Performance of libauparse

public inbox for linux-audit@redhat.com
 help / color / mirror / Atom feed

* Performance of libauparse
@ 2008-09-30 13:34 Matthew Booth
  2008-09-30 18:34 ` Steve Grubb
  2008-09-30 19:18 ` John Dennis
  0 siblings, 2 replies; 11+ messages in thread
From: Matthew Booth @ 2008-09-30 13:34 UTC (permalink / raw)
  To: linux-audit

I have been investigating using libauparse in my austream replacement 
audit daemon to do some inline data enhancement[1]. austream is 
essentially a very thin wrapper which pulls audit records out of the 
kernel, wraps them in a UDP syslog packet and sends them to the network. 
It is very simple and very fast.

To measure the overhead of libauparse on austream I initialised auparse 
  as AUSOURCE_FEED, fed each received record into it, and spat them out 
unmodified on receiving the AUPARSE_CB_EVENT_READY event. This added 
more than an order of magnitude to the time austream spends in 
userspace. A brief look at this overhead shows that about 40% is spent 
in malloc()/free(), and 25% is spent in strlen, strdup, memcpy, memmove 
and friends. I suspect that very substantial gains could be made in the 
performance of libauparse by reworking the way it uses memory, and 
passing the length of strings around with the strings. Unfortunately, I 
suspect this would amount to a substantial rewrite.
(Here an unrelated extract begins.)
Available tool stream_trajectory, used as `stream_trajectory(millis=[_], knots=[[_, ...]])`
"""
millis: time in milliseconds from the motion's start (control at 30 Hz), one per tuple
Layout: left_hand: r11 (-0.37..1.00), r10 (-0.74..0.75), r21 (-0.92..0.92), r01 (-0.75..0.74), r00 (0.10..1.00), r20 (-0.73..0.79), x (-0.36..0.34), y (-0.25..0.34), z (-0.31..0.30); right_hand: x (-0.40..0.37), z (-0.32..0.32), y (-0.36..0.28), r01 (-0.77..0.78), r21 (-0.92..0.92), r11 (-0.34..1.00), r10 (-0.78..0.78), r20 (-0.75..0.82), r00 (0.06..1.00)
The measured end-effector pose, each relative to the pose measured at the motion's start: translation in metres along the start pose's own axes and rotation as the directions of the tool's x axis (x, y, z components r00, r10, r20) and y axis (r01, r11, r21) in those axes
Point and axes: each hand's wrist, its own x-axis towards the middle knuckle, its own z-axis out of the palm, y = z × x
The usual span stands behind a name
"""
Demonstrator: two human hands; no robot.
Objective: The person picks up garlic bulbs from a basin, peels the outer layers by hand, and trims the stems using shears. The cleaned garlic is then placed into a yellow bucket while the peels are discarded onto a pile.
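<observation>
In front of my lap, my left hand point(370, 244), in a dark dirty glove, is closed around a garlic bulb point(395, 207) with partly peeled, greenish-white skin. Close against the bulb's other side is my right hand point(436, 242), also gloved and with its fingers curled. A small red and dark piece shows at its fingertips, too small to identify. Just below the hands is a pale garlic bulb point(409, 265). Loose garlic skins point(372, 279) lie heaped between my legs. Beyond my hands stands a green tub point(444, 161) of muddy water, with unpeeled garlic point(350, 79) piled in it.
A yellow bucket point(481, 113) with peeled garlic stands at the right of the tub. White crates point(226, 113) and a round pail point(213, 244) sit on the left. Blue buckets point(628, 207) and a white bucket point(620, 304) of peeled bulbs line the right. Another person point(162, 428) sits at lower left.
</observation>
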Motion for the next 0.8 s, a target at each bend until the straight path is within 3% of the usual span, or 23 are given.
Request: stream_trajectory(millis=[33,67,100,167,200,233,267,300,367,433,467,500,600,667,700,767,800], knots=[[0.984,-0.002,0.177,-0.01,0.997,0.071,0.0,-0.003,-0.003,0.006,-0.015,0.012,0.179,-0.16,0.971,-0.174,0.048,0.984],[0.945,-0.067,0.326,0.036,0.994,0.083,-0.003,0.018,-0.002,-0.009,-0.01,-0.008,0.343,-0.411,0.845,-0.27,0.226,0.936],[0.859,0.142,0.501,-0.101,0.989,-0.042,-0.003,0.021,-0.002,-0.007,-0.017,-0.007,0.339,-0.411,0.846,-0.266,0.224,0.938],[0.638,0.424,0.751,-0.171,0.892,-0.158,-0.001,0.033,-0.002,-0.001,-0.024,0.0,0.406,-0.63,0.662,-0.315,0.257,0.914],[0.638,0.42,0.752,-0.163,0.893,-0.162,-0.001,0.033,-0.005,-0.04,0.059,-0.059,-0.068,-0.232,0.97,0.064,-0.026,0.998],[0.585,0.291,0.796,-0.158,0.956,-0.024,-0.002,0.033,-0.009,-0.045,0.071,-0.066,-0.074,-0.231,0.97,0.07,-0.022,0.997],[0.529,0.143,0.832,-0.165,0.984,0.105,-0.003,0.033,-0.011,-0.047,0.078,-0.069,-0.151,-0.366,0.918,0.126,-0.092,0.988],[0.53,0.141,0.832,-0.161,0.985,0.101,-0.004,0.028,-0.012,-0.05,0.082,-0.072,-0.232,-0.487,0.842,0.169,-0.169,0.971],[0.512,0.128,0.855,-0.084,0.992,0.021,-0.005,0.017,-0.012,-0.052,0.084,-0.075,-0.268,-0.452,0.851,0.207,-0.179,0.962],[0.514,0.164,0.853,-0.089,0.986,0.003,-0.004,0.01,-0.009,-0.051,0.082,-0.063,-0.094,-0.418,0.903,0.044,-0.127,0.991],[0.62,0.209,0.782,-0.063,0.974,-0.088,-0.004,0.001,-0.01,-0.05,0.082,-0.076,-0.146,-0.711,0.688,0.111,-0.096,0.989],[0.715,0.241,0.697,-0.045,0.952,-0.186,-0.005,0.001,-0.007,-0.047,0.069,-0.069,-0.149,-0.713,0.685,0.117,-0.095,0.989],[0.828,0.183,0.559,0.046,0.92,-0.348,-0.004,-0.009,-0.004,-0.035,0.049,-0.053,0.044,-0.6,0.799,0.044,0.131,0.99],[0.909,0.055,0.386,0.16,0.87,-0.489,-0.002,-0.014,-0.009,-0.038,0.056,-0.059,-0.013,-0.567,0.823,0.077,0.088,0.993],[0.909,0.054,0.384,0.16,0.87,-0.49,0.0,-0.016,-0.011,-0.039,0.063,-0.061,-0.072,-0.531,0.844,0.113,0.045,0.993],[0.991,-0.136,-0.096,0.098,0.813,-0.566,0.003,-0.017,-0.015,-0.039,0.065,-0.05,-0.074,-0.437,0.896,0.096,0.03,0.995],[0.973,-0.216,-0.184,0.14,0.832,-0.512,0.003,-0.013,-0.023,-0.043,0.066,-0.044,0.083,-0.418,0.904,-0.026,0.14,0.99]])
Is this something anybody else is interested in? I guess performance 
isn't so important if you're just scanning log files in non-real time.

Matt

[1] What I'd really like is a well-defined binary format from the kernel.
-- 
Matthew Booth, RHCA, RHCSS
Red Hat, Global Professional Services

M:       +44 (0)7977 267231
GPG ID:  D33C3490
GPG FPR: 3733 612D 2D05 5458 8A8A 1600 3441 EA19 D33C 3490

^ permalink raw reply	[flat|nested] 11+ messages in thread

* Re: Performance of libauparse
  2008-09-30 13:34 Performance of libauparse Matthew Booth
@ 2008-09-30 18:34 ` Steve Grubb
  2008-09-30 19:18 ` John Dennis
  1 sibling, 0 replies; 11+ messages in thread
From: Steve Grubb @ 2008-09-30 18:34 UTC (permalink / raw)
  To: linux-audit

On Tuesday 30 September 2008 09:34:00 Matthew Booth wrote:
> To measure the overhead of libauparse on austream I initialised auparse
>   as AUSOURCE_FEED, fed each received record into it, and spat them out
> unmodified on receiving the AUPARSE_CB_EVENT_READY event. 

This is not an apples to apples comparison. libauparse fully parses each 
field. So, it is doing significantly more work. You could add a strtok_r loop 
to your code to come closer to a direct comparison.

> This added more than an order of magnitude to the time austream spends in
> userspace. A brief look at this overhead shows that about 40% is spent
> in malloc()/free(), 

Yep. The main idea was really to just get it working and then optimize in a 
future release. The memory management is the low hanging fruit. I've been 
thinking to fix it so that each field is not malloc'ed individually, that 
there are string pointers and lengths stored and used internally.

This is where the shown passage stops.